▶ Work task
Nothing but the lines from the one with "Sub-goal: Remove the" through the last line of the entries below should appear in the copy, please, and no pictures.
======== Supplied records ========
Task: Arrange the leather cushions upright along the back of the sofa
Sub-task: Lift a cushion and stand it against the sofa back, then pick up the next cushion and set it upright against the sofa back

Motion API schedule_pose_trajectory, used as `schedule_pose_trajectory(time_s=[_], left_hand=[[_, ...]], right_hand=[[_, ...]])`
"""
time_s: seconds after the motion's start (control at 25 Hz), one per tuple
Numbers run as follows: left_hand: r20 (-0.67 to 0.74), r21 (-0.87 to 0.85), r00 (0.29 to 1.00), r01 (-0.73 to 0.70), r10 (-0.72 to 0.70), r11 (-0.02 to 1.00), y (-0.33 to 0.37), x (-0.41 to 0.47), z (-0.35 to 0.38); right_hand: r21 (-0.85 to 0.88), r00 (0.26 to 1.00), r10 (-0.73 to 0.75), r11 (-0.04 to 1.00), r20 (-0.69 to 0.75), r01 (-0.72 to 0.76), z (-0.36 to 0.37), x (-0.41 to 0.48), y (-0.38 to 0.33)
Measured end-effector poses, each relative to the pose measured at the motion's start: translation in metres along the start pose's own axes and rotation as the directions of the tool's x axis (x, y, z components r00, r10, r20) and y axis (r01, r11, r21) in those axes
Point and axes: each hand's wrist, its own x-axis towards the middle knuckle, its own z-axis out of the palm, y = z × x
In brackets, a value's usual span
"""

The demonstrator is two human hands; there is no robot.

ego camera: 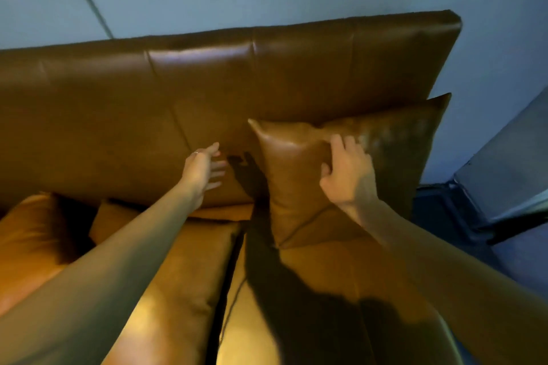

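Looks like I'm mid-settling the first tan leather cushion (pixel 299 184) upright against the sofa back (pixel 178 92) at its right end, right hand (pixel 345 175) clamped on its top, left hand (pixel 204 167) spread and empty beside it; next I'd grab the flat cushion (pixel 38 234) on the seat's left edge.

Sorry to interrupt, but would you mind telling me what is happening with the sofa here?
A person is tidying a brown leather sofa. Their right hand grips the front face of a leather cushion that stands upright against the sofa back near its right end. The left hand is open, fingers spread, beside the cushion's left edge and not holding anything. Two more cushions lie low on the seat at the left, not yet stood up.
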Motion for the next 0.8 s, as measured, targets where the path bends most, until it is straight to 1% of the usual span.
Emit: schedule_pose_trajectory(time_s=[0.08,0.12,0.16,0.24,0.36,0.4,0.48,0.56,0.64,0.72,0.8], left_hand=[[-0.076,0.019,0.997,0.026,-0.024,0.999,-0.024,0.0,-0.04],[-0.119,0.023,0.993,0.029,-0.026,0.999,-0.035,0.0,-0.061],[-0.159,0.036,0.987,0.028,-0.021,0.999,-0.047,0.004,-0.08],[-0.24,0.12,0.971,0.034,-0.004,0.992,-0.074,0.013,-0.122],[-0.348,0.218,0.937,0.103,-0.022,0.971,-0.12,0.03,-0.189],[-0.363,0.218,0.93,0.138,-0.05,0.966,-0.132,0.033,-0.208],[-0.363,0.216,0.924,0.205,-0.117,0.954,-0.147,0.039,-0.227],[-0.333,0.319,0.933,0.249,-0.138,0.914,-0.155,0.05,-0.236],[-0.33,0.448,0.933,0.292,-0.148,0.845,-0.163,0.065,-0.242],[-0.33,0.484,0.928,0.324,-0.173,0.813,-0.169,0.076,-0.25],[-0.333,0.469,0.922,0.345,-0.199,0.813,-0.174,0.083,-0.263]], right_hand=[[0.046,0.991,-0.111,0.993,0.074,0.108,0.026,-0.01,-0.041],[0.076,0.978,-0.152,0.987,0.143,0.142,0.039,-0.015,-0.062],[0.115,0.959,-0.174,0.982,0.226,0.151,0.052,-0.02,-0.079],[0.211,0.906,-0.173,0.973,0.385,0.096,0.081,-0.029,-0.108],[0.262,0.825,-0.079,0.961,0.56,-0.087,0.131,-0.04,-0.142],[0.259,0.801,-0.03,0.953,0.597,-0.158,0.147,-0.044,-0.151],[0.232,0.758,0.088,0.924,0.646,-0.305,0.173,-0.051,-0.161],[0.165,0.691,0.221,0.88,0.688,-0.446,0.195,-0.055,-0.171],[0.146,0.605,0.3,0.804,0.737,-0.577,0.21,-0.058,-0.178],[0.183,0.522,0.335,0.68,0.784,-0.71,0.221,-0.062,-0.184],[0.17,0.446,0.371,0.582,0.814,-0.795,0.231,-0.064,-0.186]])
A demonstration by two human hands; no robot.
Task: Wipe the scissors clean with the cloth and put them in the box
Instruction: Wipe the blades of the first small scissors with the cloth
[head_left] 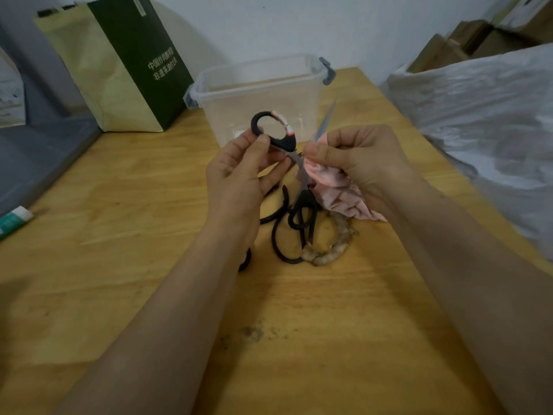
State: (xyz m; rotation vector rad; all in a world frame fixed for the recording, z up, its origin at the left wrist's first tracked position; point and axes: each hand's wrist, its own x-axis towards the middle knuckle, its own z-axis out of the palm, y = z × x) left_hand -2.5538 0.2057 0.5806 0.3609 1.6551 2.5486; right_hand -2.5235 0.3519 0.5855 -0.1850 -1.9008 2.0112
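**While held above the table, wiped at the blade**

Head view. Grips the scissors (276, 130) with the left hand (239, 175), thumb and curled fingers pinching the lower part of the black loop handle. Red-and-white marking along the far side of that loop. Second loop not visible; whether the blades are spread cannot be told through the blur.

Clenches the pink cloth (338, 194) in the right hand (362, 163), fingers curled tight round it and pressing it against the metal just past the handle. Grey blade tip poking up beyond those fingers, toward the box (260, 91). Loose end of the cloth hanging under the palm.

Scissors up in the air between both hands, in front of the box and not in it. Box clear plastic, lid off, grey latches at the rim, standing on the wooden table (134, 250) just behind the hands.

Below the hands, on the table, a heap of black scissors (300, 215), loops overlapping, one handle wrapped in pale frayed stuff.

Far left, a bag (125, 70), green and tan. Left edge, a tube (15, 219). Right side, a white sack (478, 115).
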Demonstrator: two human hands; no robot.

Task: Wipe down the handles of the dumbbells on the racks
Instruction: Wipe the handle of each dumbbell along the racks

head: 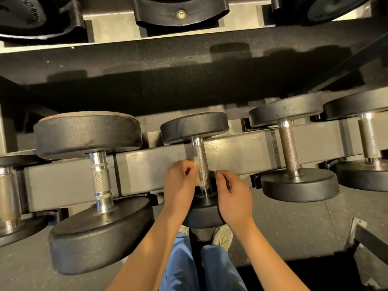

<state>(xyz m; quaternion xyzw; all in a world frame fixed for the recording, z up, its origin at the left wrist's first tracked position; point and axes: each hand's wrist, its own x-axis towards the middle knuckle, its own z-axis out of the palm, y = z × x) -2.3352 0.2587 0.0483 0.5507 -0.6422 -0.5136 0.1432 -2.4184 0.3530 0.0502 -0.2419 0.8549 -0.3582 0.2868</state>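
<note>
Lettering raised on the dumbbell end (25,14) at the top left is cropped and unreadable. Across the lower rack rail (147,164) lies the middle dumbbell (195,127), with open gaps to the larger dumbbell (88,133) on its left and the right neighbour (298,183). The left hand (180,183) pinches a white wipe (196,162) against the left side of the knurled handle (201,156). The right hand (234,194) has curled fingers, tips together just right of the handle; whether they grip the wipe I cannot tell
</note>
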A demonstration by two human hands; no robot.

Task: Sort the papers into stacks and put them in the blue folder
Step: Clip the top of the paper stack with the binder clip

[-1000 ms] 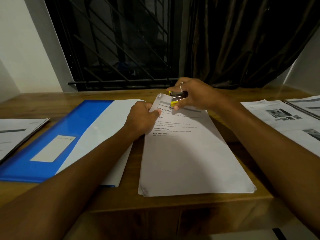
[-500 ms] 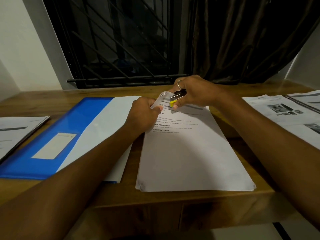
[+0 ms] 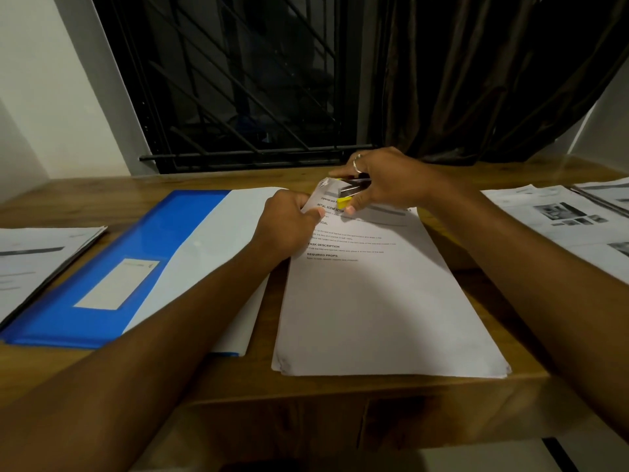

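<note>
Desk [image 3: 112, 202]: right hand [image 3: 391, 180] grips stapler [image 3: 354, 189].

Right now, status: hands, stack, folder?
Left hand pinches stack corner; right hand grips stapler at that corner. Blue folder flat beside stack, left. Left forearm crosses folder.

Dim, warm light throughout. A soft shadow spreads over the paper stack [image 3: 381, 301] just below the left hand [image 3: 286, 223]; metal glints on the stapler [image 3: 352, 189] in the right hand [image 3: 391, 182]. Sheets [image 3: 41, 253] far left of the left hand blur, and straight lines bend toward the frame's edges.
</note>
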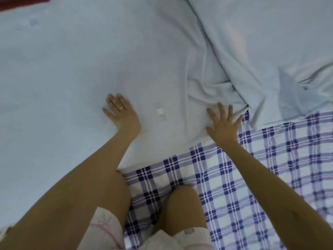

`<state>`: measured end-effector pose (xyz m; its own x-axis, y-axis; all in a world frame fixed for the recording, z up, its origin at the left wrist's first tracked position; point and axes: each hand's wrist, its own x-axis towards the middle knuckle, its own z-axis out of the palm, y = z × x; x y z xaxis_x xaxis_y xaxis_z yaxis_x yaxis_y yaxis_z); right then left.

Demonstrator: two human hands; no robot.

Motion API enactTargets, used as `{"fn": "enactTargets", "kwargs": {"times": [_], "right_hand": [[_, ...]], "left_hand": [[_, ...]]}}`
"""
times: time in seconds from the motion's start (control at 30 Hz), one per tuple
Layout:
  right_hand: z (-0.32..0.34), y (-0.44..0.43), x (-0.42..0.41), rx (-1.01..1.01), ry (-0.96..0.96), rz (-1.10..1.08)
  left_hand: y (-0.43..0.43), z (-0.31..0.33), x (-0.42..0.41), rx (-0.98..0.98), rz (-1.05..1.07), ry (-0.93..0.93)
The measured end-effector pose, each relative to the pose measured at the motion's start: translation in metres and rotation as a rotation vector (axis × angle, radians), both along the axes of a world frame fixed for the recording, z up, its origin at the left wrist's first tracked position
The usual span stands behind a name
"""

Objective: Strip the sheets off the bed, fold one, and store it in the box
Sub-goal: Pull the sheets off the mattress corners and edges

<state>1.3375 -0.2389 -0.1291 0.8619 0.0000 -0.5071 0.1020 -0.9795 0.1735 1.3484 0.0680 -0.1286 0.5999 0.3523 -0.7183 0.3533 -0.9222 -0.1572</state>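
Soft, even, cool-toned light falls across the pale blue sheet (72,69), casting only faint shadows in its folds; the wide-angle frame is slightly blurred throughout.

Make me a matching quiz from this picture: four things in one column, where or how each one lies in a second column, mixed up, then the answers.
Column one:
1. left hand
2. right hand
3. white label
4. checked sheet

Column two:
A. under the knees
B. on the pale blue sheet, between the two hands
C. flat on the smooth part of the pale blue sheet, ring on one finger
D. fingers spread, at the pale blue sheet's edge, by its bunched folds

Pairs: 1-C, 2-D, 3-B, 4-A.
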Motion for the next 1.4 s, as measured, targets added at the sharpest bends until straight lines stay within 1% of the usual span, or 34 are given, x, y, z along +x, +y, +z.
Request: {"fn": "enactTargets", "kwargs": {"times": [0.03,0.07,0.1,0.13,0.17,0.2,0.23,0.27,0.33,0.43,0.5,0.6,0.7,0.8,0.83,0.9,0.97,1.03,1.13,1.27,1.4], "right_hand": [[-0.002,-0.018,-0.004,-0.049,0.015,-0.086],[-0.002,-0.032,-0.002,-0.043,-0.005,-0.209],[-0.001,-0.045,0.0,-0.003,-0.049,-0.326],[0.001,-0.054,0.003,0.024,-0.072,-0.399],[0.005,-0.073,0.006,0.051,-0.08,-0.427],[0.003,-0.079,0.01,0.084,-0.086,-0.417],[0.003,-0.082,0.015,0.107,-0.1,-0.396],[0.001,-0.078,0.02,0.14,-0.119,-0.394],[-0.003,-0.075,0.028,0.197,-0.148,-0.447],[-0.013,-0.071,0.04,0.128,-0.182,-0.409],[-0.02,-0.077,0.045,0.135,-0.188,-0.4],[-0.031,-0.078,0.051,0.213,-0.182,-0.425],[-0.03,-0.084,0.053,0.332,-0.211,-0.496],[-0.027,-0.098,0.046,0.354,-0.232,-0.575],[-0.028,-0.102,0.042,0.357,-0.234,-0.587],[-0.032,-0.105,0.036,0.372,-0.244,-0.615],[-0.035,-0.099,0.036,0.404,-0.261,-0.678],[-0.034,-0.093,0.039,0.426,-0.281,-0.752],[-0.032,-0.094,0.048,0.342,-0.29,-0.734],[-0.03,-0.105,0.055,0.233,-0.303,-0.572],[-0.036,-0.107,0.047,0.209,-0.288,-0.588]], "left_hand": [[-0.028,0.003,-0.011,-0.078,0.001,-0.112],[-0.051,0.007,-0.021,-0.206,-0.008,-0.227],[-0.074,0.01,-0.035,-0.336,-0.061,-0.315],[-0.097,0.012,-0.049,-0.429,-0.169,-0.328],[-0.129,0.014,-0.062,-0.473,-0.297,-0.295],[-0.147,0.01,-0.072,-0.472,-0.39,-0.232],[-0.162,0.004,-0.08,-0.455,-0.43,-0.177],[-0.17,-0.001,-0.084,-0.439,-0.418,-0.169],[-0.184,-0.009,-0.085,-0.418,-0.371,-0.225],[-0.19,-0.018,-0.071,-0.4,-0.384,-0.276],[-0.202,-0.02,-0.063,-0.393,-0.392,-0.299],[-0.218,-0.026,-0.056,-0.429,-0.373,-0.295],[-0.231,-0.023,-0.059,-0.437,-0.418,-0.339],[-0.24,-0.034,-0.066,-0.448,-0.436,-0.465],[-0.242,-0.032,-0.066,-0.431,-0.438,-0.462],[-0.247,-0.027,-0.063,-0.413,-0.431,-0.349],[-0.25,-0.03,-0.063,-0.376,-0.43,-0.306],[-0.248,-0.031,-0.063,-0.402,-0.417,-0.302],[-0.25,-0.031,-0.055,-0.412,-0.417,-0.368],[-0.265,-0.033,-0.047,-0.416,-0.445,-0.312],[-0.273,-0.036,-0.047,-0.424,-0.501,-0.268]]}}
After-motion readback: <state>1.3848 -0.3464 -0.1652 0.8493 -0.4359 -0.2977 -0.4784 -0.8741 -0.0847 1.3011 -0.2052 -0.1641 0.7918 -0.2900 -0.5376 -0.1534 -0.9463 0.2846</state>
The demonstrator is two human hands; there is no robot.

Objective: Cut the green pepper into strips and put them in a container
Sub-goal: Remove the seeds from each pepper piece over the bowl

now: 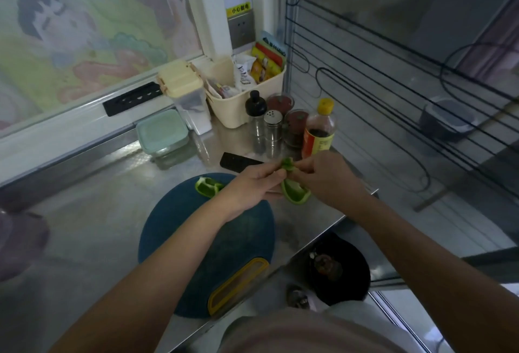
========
▶ Response
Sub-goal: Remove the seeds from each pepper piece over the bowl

now: 

Whatever the exercise asked has now been answered.